S.T. se llevó la mano a la espada, pero no la desenvainó; no podía hacerlo en medio de aquella multitud. La correa se tensó en su mano cuando Nemo reaccionó ante el peligro y la expectación lanzando gruñidos y pegando saltos hasta donde la correa se lo permitía. S.T. tuvo que soportar en el brazo todo el peso del animal. De un fuerte tirón, hizo retroceder al furioso lobo y condujo a Mistral hacia la cancela de entrada.

Los espectadores que se habían interpuesto en su camino para impedirle la huida perdieron de repente todo el interés cuando Mistral se lanzó hacia delante. Pero los repetidos saltos de Nemo ejercían una fuerza contraria sobre el cuerpo de S.T. Todo aquel peso en movimiento solo sirvió para hacerle perder el control.

Mistral retrocedió alarmado. S.T. sintió cómo el caballo se tambaleaba y se inclinaba bajo aquel peso desequilibrado. Una marea de gente pareció rodearlos. En las milésimas de segundos que transcurrieron entre dejar que Mistral cayese al suelo y controlar a Nemo, S.T. se abalanzó sobre el cuello del caballo y le quitó las riendas.

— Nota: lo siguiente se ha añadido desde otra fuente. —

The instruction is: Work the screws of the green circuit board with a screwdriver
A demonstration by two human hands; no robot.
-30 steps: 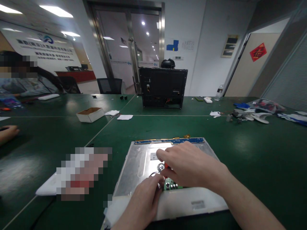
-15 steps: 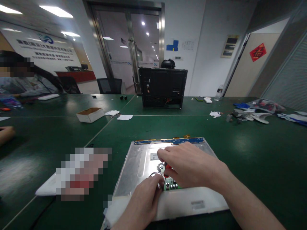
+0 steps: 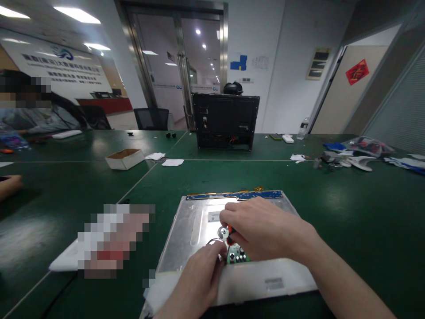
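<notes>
A flat metal display panel [image 3: 179, 235] lies face down on the table before me, with a long blue circuit strip [image 3: 219, 196] along its far edge. My right hand [image 3: 259, 228] is closed around the red handle of a screwdriver [image 3: 229, 237], held nearly upright. Its thin shaft runs down to a small green circuit board [image 3: 238, 256] on the panel; the tip is hidden. Beside the shaft, my left hand [image 3: 201, 270] has thumb and fingers pressed together over the board's left side. What they pinch is hidden. A dark wire curves past the left fingertips.
A black monitor housing [image 3: 226, 119] stands at the back. Left of it are an open box [image 3: 124, 159] and papers [image 3: 172, 162]. Loose parts [image 3: 345, 158] lie at the right. Another person's hand [image 3: 9, 186] rests at the far left.
My right fingers have shifted slightly around the screwdriver handle. My left hand and the panel stay put. The other person's hand at the far left has turned a little.
</notes>
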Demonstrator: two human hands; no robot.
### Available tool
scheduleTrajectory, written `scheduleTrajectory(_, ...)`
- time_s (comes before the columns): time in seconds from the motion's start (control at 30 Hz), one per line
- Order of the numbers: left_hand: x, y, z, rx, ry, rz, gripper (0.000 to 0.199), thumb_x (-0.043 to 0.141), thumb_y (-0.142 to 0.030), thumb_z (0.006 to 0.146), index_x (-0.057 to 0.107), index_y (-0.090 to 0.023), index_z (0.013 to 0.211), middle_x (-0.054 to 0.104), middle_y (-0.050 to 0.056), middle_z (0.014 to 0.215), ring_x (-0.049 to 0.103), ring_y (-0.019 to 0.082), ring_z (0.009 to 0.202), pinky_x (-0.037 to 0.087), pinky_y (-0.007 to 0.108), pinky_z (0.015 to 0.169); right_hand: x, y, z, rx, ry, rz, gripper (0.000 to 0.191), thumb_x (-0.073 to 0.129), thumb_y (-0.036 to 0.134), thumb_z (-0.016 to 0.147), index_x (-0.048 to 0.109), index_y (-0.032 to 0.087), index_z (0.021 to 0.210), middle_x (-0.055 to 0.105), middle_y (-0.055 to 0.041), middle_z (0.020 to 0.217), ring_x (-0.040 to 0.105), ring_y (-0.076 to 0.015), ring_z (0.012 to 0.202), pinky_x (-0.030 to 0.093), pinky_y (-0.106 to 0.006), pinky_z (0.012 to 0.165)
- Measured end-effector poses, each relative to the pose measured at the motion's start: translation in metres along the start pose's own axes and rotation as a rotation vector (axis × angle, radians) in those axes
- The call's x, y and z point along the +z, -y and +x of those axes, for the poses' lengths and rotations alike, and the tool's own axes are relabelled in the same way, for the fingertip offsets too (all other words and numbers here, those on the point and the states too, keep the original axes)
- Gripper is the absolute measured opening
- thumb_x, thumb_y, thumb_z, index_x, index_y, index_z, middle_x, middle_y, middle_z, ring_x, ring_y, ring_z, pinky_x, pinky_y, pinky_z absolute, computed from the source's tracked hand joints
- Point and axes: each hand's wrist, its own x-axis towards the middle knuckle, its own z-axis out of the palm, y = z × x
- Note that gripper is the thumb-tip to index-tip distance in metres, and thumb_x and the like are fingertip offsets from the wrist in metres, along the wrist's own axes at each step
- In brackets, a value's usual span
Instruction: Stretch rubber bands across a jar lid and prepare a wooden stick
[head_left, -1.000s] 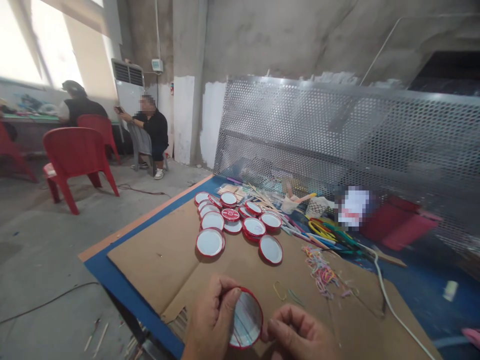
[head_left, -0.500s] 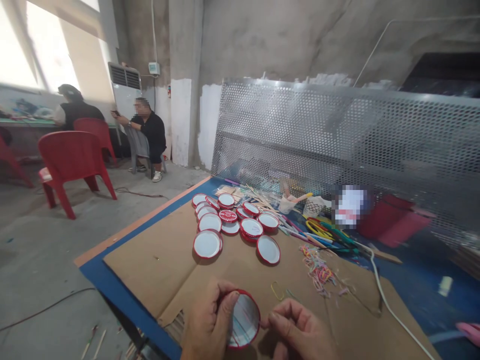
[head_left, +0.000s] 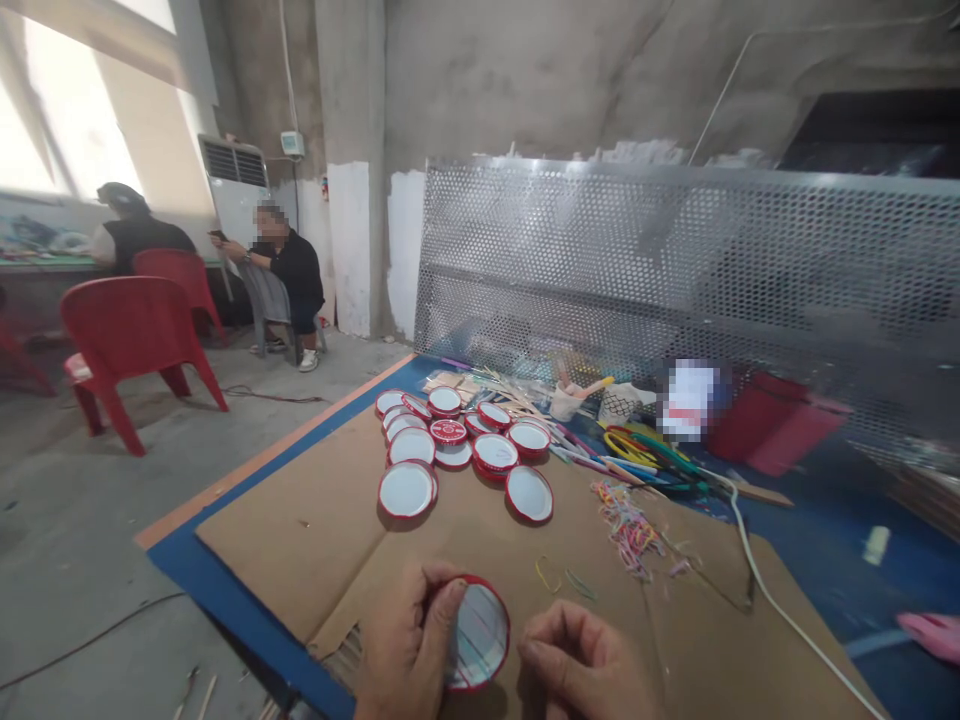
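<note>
My left hand (head_left: 416, 640) is closed on the edge of a red-rimmed jar lid (head_left: 484, 635), thumb on top. The lid's white inside faces me, with several thin coloured strands across it. Just right of the lid, apart from its rim, my right hand (head_left: 581, 660) has thumb and fingertips pressed together; whatever is between them is hidden. A yellow strand (head_left: 547, 573) and a greenish strand (head_left: 580, 584) lie on the cardboard (head_left: 300, 540) beyond it. Further back sit several jar lids (head_left: 405, 490), mostly white side up.
A tangle of coloured strands (head_left: 630, 530) lies at the right, near a white cable (head_left: 765, 570). Scissors (head_left: 645, 450), sticks and pens lie behind. A perforated metal panel (head_left: 600, 260) stands at the back. Two people sit at the far left, near red chairs (head_left: 135, 340).
My right hand has drawn slightly away from the lid's rim, opening a gap. My left hand keeps its hold on the lid. The view has shifted slightly.
</note>
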Motion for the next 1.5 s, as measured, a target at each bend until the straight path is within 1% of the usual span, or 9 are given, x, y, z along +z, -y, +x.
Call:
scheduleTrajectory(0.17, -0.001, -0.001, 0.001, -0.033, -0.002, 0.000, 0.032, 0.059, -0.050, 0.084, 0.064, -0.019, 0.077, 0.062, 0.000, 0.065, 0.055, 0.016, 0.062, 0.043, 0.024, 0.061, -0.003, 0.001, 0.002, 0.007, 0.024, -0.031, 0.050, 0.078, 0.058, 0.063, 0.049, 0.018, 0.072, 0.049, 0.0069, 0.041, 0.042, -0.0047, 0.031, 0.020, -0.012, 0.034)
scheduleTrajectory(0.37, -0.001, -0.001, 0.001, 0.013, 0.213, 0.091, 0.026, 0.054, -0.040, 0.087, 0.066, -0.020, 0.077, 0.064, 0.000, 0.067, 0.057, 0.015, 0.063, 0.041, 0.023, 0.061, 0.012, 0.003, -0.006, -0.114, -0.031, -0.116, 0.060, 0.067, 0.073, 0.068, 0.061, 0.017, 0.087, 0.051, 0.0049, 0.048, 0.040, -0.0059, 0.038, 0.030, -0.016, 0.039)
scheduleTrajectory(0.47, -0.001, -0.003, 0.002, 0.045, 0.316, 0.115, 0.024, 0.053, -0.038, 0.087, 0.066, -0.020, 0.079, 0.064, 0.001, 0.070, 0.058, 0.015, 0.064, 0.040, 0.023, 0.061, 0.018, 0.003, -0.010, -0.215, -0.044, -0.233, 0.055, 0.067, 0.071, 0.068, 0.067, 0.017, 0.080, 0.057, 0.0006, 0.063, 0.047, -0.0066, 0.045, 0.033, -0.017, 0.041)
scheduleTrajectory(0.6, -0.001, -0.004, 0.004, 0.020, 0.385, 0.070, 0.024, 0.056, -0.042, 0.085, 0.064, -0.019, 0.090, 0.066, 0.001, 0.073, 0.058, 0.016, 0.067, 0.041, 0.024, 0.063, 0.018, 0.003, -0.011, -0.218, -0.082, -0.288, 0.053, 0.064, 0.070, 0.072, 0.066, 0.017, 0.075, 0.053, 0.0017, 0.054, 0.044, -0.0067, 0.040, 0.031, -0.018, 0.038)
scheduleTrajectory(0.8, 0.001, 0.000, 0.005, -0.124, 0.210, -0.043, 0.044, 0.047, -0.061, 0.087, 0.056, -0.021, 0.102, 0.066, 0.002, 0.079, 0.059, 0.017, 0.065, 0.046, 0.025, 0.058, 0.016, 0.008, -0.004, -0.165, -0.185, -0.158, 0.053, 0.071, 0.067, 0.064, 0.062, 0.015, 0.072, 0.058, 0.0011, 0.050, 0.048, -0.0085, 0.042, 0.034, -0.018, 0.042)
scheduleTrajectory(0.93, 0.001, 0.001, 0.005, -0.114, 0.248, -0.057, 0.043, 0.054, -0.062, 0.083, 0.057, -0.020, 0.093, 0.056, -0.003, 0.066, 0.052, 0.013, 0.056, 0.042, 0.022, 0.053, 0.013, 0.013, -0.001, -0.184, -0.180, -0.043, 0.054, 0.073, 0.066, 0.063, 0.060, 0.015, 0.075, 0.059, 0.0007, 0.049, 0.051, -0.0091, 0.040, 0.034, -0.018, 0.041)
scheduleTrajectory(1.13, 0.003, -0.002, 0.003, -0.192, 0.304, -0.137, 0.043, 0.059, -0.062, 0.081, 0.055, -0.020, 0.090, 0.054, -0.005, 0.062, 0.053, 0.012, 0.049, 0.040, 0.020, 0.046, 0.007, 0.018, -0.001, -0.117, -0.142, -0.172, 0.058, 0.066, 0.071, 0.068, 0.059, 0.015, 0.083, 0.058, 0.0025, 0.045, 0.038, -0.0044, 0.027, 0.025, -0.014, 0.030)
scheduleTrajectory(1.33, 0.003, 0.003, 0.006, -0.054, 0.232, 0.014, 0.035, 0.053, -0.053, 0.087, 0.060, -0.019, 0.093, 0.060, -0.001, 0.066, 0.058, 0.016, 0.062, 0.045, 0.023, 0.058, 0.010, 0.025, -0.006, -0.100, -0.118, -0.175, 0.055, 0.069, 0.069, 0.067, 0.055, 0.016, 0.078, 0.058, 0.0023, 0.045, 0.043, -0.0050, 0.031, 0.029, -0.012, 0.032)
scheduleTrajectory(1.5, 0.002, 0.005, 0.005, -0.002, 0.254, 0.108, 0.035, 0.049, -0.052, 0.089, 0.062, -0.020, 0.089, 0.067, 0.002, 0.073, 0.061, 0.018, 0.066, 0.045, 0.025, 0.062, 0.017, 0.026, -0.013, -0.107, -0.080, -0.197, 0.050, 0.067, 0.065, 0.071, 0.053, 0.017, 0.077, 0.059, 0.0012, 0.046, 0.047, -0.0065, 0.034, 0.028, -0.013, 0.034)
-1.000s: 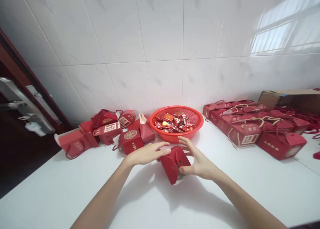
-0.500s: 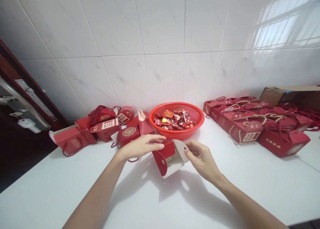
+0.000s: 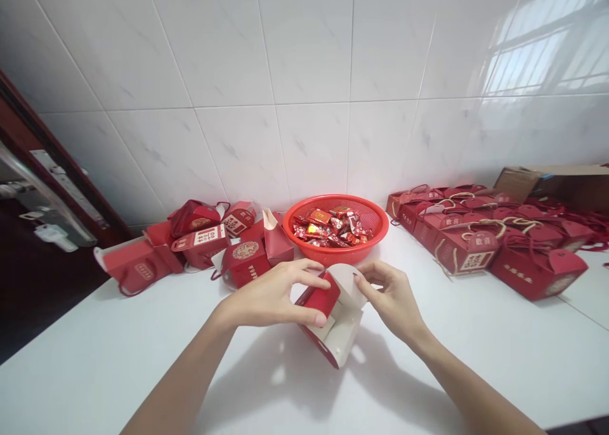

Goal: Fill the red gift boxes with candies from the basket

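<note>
A small red gift box (image 3: 349, 330) with a white inside is held above the table, its top flaps apart and its opening turned toward me. My left hand (image 3: 280, 292) grips its red side, with the thumb below and the fingers on top. With thumb and fingertips, my right hand (image 3: 390, 295) pinches the rounded white end flap (image 3: 346, 281). Just behind the box stands a red plastic basket (image 3: 340, 254) holding many wrapped sweets (image 3: 328, 226). Nothing but white cardboard shows in the part of the box that I can see into.
Several red boxes (image 3: 245, 257) lie jumbled at left on the white table (image 3: 266, 384). Rows of closed red boxes (image 3: 469, 251) with cord handles fill the right side. Behind them is a brown carton (image 3: 518, 181). A tiled wall (image 3: 314, 143) backs the table; a door (image 3: 42, 200) stands far left.
The box has tilted and come slightly nearer to me, showing more of its inside. My left hand has moved right and closed around its side. The right hand still holds the flap.
</note>
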Motion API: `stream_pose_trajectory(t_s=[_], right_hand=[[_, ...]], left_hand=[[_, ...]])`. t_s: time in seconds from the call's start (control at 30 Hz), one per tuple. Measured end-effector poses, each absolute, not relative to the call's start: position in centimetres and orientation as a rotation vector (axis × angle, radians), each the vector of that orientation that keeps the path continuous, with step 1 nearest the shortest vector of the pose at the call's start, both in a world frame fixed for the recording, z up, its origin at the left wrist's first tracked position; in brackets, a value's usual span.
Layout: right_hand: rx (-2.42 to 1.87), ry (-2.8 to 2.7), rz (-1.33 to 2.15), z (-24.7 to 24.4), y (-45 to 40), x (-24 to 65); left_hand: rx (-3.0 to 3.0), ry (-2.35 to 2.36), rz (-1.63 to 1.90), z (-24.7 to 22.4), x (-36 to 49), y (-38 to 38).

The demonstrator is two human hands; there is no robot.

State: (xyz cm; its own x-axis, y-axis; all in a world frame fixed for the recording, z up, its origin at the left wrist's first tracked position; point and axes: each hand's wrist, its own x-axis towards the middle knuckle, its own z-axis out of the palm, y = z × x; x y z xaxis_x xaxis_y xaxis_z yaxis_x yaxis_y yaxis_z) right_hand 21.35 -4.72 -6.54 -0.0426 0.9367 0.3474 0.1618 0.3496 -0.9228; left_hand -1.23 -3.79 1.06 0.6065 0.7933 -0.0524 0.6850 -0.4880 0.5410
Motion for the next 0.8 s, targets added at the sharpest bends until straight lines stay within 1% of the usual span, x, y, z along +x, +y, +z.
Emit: stream_pose_trajectory(t_s=[0.13, 0.3, 0.47, 0.63, 0.8], right_hand=[[-1.041, -1.483, 0.825, -6.3, -5.2, 21.0], [-1.014, -1.506, 0.813, -6.1, -5.9, 20.4], [-1.002, -1.511, 0.818, -6.2, -6.2, 20.4], [-1.010, -1.530, 0.795, -6.2, -6.4, 20.5], [-1.011, -1.516, 0.781, -6.3, -5.7, 20.4]], left_hand=[[2.327, 1.243, 0.272, 0.7, -0.4, -4.5], [2.351, 1.404, 0.428, 0.3, 0.3, -5.8], [2.396, 1.464, 0.313, 0.8, 0.5, -6.6], [2.406, 1.652, 0.213, 1.2, 1.7, -7.9], [2.418, 1.722, 0.156, 1.0, 1.6, -7.3]])
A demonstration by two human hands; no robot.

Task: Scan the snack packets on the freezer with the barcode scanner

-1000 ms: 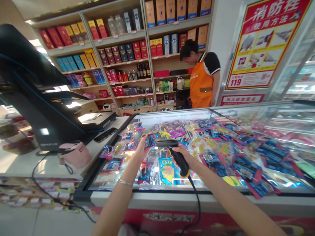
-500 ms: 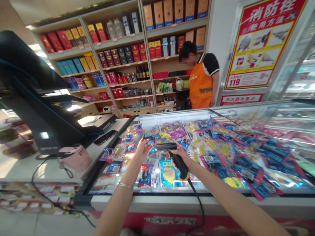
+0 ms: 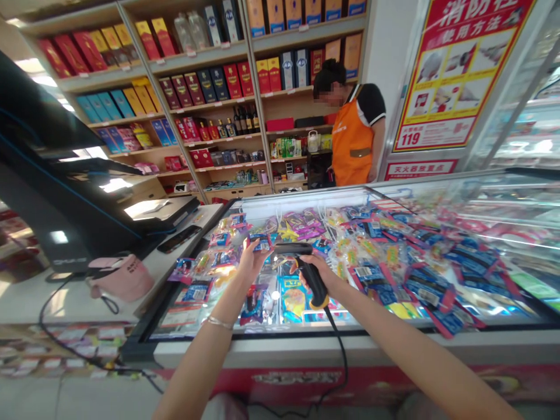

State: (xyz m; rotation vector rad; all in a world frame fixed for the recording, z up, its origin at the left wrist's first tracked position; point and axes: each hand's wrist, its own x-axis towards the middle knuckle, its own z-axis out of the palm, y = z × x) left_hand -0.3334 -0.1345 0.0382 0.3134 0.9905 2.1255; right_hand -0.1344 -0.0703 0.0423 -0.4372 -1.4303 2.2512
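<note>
At far left, well to the left of both hands, a slanted black display terminal edged with a thin blue line (image 3: 72, 201) stands on a white counter (image 3: 21, 303). Nearer the hands, the counter bears a pink pouch with dark lettering and a loop strap (image 3: 120, 279) and, beyond it, a flat dark phone (image 3: 179, 239). Past the hands rises pale wooden shelving (image 3: 236, 111) stocked with boxes and bottles. A silver-coloured bracelet (image 3: 220, 322) rings the left wrist. The left hand (image 3: 250, 261) grasps a small blue-and-pink plastic packet (image 3: 262, 241) in its fingers, above a long glass-topped chest with a pale front rim (image 3: 284, 352). Just right of that packet is the head of a black handheld scanner with yellow trim (image 3: 312, 280), pointing leftward. The right hand (image 3: 322, 269) is closed around the scanner's grip, from which a black cable (image 3: 343, 350) hangs over the chest's front. Beyond the right hand, a person in an orange apron (image 3: 353, 149) stands with head bowed. To the right of the hands lie many blue-and-pink packets (image 3: 426, 284), heaped and overlapping; farther back hangs a red-and-yellow poster (image 3: 455, 76).
</note>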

Mistral cayó sobre las patas delanteras. S.T. volvió sobre la silla para llamar desesperadamente a Nemo, pero la oportunidad de escapar se evaporó al aproximarse los mozos de cuadra y los postillones para arrebatarle las bridas. El lobo describió un amplio círculo entre gruñidos y amenazas. Los espectadores se apartaron dando alaridos. En ese instante, S.T. levantó a Mistral del suelo, miró hacia delante y vio que unos muchachos empujaban un faetón vacío para bloquear la cancela. No lo pensó. Hundió las espuelas en el enorme caballo y se lanzó hacia la entrada con la mente, el cuerpo y el corazón concentrados en el espacio oscuro que quedaba sobre el vehículo y que significaba la libertad.

Mistral dio dos zancadas a todo galope, lo único que el reducido espacio le permitía hacer, y saltó. La luz se hizo sombra. Con el impulso, S.T. se inclinó hacia atrás mientras volaba. Lentamente y de forma extraña, vio los asientos del faetón bajo el lomo de Mistral; la negra silueta del arco de entrada parecía una mano que quisiera atraparlos en lo alto. A continuación, con una fuerte sacudida y entre las salpicaduras del charco que había bajo la cancela, pisaron tierra.